__EXERCISE PROMPT__.
Nothing should change. Output the data exactly.

---------- THE DATA

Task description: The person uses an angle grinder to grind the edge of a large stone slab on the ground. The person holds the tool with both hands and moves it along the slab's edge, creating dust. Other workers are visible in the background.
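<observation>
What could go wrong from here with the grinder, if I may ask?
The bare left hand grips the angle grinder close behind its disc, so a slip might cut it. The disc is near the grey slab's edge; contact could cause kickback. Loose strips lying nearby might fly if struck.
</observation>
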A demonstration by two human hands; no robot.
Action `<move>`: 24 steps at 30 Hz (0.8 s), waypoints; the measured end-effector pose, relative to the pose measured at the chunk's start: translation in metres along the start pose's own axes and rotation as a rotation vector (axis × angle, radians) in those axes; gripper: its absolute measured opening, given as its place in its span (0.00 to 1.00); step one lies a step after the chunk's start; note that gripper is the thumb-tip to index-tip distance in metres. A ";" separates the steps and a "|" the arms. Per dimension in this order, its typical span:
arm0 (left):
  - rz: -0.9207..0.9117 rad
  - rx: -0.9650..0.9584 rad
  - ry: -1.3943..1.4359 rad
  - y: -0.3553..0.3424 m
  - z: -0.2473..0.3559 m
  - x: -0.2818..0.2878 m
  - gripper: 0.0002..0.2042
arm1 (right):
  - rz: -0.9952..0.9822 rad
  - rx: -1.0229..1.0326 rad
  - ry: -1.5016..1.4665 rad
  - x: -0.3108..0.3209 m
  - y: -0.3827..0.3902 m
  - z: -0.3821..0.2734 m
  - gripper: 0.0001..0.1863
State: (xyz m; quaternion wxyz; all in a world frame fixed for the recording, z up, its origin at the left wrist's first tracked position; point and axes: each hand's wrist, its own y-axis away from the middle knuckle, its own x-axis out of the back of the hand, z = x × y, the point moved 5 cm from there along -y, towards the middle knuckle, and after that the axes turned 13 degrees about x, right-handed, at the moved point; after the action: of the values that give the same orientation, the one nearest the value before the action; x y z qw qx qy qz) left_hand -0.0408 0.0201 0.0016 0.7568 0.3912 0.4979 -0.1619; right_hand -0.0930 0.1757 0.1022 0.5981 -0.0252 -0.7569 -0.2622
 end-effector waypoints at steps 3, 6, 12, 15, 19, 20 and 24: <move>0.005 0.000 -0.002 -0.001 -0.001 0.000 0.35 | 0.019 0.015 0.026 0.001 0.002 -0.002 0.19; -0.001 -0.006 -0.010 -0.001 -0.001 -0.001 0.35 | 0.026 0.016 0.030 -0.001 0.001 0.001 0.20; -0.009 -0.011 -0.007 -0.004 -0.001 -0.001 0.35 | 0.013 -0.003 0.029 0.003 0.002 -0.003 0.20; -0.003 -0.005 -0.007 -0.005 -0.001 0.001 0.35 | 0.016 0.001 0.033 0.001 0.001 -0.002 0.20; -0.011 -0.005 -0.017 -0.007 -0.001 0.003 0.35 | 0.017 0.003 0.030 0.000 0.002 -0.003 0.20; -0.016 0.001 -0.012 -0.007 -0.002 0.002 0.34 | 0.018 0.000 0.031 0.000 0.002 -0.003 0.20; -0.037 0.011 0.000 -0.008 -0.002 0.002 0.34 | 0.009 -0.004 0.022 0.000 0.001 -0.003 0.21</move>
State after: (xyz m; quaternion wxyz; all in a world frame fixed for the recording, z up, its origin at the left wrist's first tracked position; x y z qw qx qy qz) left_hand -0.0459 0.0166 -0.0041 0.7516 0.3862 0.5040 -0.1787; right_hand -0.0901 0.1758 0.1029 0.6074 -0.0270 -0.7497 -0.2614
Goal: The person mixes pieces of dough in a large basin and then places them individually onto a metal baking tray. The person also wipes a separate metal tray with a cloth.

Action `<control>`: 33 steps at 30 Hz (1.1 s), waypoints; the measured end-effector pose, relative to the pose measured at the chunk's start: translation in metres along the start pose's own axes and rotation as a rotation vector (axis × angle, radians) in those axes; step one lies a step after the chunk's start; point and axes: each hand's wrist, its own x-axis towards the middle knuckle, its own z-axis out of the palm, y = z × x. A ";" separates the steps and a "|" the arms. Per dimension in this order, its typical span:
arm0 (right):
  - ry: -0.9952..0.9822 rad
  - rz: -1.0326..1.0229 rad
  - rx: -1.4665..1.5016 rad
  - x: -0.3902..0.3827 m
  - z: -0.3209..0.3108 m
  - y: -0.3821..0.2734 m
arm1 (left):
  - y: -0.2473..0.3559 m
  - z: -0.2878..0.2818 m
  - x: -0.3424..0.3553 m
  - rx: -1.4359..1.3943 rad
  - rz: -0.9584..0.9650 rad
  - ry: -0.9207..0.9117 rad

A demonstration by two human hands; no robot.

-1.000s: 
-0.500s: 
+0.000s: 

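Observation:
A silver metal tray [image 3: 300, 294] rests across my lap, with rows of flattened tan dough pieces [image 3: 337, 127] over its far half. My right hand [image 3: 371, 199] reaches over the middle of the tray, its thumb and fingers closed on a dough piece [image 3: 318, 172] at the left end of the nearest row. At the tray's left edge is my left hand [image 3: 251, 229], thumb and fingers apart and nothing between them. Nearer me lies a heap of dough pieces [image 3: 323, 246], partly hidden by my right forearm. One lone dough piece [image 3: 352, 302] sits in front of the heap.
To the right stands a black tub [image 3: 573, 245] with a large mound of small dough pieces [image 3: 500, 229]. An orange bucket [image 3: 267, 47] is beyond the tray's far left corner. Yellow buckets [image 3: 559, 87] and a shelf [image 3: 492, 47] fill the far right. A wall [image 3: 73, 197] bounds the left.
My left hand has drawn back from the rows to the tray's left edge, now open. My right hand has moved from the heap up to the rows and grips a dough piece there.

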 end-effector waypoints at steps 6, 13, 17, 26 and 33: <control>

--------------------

__TASK RESULT__.
Task description: The person uses an angle grinder to grind the edge of a large stone slab on the ground. The person holds the tool with both hands and moves it along the slab's edge, creating dust. Other workers are visible in the background.
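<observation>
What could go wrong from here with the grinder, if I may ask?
The bare left hand grips the angle grinder close behind its disc, so a slip might cut it. The disc is near the grey slab's edge; contact could cause kickback. Loose strips lying nearby might fly if struck.
</observation>
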A demonstration by two human hands; no robot.
Action `<move>`: 24 steps at 30 Hz (0.8 s), waypoints; the measured end-effector pose, relative to the pose measured at the chunk's start: translation in metres along the start pose's own axes and rotation as a rotation vector (axis × angle, radians) in those axes; gripper: its absolute measured opening, given as its place in its span (0.00 to 1.00); step one lies a step after the chunk's start; note that gripper is the thumb-tip to index-tip distance in metres. A ";" separates the steps and a "|" the arms. Per dimension in this order, its typical span:
arm0 (left):
  - rz: -0.9207..0.9117 rad
  - rx: -0.9650..0.9584 rad
  - ry: -1.3943..1.4359 rad
  - y: -0.3553..0.3424 m
  - z: -0.2473..0.3559 m
  - x: -0.2818..0.2878 m
  - gripper: 0.0002..0.2042
arm1 (right):
  - rz: -0.9952..0.9822 rad
  - rx: -1.0229..1.0326 rad
  - ry: -1.5016..1.4665 rad
  - x: -0.3108..0.3209 m
  - y: -0.3827..0.3902 m
  - z: -0.3821..0.2734 m
  - gripper: 0.0001..0.1863
State: (xyz m; quaternion wxyz; all in a world frame fixed for the recording, z up, its origin at the left wrist's first tracked position; point and axes: each hand's wrist, its own y-axis away from the middle knuckle, its own x-axis out of the back of the hand, z = x × y, the point moved 5 cm from there along -y, towards the middle knuckle, and after that the axes turned 13 degrees about x, right-handed, at the moved point; after the action: of the values that give the same orientation, the one nearest the value before the action; x y z qw qx qy qz) left_hand -0.0408 0.0201 0.0016 0.7568 0.3912 0.4979 -0.1619; right_hand -0.0930 0.1757 0.1022 0.5981 -0.0252 -0.7569 -0.2622
 end-effector waypoints at steps 3, 6, 12, 15, 19, 20 and 24: <move>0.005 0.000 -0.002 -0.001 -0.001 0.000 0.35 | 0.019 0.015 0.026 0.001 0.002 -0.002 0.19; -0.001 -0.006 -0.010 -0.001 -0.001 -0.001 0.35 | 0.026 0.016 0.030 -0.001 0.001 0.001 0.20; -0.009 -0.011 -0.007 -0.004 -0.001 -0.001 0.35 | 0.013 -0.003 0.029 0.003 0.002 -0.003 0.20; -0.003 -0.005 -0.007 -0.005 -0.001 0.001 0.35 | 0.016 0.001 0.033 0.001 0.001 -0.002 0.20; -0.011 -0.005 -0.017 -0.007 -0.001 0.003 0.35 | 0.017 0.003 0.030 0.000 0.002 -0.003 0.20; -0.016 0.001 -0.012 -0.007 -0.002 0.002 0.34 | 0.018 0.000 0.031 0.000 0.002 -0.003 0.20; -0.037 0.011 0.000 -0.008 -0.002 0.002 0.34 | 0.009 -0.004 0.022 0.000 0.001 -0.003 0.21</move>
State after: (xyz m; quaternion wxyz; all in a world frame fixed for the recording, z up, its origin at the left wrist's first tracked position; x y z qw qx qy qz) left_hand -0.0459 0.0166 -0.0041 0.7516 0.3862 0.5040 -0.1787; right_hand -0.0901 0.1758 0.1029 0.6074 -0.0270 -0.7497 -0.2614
Goal: The person mixes pieces of dough in a large basin and then places them individually onto a metal baking tray. The person also wipes a separate metal tray with a cloth.

Action `<control>`: 33 steps at 30 Hz (1.1 s), waypoints; the measured end-effector pose, relative to the pose measured at the chunk's start: translation in metres along the start pose's own axes and rotation as a rotation vector (axis × angle, radians) in those axes; step one lies a step after the chunk's start; point and axes: each hand's wrist, its own x-axis towards the middle knuckle, its own z-axis out of the palm, y = z × x. A ";" separates the steps and a "|" the arms. Per dimension in this order, its typical span:
arm0 (right):
  - ry: -0.9952..0.9822 rad
  - rz: -1.0326..1.0229 rad
  - rx: -1.4665..1.5016 rad
  - x: -0.3902..0.3827 m
  - z: -0.3209..0.3108 m
  - y: -0.3821..0.2734 m
arm1 (left):
  - y: -0.2473..0.3559 m
  - z: -0.2878..0.2818 m
  - x: -0.3424..0.3553 m
  - rx: -1.4359..1.3943 rad
  - rz: -0.9584..0.9650 rad
  - ry: -0.9207..0.9117 rad

A demonstration by two human hands; no robot.

-1.000s: 
-0.500s: 
+0.000s: 

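Observation:
A silver metal tray [image 3: 300, 294] rests across my lap, with rows of flattened tan dough pieces [image 3: 337, 127] over its far half. My right hand [image 3: 371, 199] reaches over the middle of the tray, its thumb and fingers closed on a dough piece [image 3: 318, 172] at the left end of the nearest row. At the tray's left edge is my left hand [image 3: 251, 229], thumb and fingers apart and nothing between them. Nearer me lies a heap of dough pieces [image 3: 323, 246], partly hidden by my right forearm. One lone dough piece [image 3: 352, 302] sits in front of the heap.
To the right stands a black tub [image 3: 573, 245] with a large mound of small dough pieces [image 3: 500, 229]. An orange bucket [image 3: 267, 47] is beyond the tray's far left corner. Yellow buckets [image 3: 559, 87] and a shelf [image 3: 492, 47] fill the far right. A wall [image 3: 73, 197] bounds the left.
My left hand has drawn back from the rows to the tray's left edge, now open. My right hand has moved from the heap up to the rows and grips a dough piece there.
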
 end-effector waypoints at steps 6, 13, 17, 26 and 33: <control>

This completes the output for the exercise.